La terza puntualizzazione è sugli «italiani brava gente», accolti tutti senza obiezioni, una sorta di folklore utile all’economia e simpaticamente scanzonato. Venivano visti anche come parassisti a carico dell’assistenzialismo. «C’era una canzone molto popolare in Belgio, faceva così: é la mutuelle, é la mutuell! La vie est belle!», racconta la Morelli. «Un cliché duro a morire che gli italiani per primi a volte fanno però di tutto per confermare», sottolinea Accardo. «È il caso, per esempio dell’appalto per il servizio di treni Fyra tra Parigi ed Amsterdam alla Ansaldo-Breda o della vicenda Agusta negli anni Novanta».

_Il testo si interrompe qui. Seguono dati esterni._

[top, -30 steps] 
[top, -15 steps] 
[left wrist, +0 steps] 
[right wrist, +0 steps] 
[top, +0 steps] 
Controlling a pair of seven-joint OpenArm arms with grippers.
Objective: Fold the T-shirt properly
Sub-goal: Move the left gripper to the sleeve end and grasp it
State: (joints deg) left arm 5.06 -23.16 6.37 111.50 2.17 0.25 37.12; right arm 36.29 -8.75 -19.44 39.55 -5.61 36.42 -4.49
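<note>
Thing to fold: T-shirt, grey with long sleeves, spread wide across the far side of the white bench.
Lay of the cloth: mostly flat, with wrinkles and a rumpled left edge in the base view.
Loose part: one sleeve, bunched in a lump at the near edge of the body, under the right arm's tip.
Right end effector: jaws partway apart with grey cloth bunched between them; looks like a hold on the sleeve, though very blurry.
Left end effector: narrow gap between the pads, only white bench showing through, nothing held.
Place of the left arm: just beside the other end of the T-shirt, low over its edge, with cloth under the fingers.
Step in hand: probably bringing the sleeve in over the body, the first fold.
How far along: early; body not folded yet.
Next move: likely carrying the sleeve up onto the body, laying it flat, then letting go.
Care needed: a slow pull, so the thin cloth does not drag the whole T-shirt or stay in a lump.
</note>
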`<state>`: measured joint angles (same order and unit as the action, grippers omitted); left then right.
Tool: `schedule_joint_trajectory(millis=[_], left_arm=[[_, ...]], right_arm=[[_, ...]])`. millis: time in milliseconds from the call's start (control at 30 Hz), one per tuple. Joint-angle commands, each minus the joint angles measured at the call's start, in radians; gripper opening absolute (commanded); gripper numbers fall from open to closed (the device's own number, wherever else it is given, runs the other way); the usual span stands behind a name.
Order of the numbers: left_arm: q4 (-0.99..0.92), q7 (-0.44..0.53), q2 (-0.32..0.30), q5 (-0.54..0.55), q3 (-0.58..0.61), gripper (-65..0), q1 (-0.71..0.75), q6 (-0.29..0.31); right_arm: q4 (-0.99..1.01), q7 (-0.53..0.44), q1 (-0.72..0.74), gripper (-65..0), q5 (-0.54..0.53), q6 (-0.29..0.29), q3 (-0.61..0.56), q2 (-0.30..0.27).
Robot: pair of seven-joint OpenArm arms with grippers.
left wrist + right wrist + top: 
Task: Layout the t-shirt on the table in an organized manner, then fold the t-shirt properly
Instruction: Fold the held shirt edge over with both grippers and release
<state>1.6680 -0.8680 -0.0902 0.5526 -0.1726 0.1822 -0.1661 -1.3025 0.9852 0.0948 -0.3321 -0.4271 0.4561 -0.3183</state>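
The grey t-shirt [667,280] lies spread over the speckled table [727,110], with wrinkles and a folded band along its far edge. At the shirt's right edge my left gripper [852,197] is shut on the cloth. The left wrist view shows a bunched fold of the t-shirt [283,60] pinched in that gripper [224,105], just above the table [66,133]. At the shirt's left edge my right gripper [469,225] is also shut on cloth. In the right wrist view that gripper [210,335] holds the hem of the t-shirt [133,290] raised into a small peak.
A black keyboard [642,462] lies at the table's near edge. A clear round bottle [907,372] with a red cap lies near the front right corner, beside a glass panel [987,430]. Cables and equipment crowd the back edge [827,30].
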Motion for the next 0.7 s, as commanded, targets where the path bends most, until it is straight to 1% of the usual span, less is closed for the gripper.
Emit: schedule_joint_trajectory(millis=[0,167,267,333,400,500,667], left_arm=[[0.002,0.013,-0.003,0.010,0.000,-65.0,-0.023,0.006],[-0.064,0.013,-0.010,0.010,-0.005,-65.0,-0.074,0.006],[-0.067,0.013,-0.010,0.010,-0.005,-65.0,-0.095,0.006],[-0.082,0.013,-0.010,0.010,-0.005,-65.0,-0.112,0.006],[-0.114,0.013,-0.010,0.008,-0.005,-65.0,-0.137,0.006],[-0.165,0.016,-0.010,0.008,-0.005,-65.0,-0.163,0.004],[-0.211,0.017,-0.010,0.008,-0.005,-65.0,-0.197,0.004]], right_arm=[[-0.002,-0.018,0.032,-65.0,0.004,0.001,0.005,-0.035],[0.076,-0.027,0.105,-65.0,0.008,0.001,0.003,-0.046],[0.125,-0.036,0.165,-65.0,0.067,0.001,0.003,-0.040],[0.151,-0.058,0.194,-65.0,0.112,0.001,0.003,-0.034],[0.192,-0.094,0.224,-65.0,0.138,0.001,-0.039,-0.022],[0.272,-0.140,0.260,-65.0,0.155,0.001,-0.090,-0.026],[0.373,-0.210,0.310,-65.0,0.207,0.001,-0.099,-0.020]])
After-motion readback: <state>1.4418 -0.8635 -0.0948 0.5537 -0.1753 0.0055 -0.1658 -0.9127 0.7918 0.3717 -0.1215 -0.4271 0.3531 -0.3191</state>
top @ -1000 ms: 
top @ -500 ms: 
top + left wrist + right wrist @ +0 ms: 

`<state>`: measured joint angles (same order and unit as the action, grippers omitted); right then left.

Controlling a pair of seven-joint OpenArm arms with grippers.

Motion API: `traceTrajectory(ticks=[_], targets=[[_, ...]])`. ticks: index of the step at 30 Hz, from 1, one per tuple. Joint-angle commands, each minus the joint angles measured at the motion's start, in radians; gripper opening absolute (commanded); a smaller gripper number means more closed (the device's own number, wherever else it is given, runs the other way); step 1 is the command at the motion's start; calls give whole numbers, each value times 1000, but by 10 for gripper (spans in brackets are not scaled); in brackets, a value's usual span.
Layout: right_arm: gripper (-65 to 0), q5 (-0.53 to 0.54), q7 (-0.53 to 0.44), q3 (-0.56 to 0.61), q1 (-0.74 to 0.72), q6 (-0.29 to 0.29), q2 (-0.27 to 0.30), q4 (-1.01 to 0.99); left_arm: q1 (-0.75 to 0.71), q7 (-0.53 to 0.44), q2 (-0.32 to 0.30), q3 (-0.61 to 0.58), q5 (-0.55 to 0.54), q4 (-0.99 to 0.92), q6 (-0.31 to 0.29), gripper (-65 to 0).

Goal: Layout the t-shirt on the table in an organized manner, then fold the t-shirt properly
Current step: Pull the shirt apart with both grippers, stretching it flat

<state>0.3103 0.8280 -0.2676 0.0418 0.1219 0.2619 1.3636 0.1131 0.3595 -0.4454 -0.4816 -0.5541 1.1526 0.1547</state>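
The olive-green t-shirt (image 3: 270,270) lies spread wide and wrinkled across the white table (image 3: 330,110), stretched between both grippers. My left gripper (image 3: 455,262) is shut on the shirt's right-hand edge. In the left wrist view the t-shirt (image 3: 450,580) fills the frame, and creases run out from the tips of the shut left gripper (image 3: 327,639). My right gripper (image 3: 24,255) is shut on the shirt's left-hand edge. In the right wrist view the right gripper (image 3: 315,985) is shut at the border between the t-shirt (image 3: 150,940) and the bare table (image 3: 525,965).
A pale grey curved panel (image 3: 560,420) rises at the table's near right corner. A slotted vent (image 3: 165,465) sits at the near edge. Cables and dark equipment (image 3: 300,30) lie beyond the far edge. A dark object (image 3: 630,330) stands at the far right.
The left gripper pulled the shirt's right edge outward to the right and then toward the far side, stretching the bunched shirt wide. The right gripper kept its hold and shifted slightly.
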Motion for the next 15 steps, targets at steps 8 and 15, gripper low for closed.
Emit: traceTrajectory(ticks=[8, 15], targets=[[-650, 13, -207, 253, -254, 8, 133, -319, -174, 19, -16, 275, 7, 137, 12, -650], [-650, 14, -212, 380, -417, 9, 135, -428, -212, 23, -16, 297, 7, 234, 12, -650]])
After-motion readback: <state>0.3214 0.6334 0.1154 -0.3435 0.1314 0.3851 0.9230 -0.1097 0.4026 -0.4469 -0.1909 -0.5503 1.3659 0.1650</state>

Del resto pare che siano proprio le aziende di peso il grande assente nell’epica del’immigrazione italiana: in un secolo di scambi e integrazione sono più i singoli, le comunità di individui e le piccole realtà economiche ad aver lasciato un segno. «Grandi imprese non ne vedo. Sono passati settant’anni e non sono in grado di nominarne nemmeno una», taglia corto la Morelli. E oggi dunque? «Ci sono duecentomila residenti in Belgio con nazionalità italiana, quella doppia è consentita solo da due anni. E di questi uno su dieci vive a Charleroi e dintorni». A Brussels la comunità pare divisa in due grandi gruppi: ceti medi nella zona di Basilique e Mollenbak - «qui siamo la seconda comunità ma nessuno ne parla più», precisa la docente - e borghesia di profilo più alto nell’area delle istituzioni europee. I primi hanno legami radicati e più remoti, i secondi presentano tratti demografici più giovani e qualifiche più elevate e dinamiche.
Ristoratori, minatori, funzionari e ricercatori. La fuga dei cervelli tricolori resta così sospesa tra evoluzione e devoluzione, in attesa di altri accordi. Da firmare a Brussels, capitale d’Europa prima ancora che di una sua parte.